PROVIDED DATA section start

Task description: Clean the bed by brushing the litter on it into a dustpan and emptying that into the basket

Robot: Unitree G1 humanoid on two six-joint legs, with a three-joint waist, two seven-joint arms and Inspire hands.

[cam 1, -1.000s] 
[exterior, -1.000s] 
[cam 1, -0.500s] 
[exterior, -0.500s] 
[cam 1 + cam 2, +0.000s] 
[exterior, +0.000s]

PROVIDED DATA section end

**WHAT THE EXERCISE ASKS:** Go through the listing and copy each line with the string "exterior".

**REPLY TO THE TASK:**
[exterior, -1.000s] 
[exterior, -0.500s] 
[exterior, +0.000s]

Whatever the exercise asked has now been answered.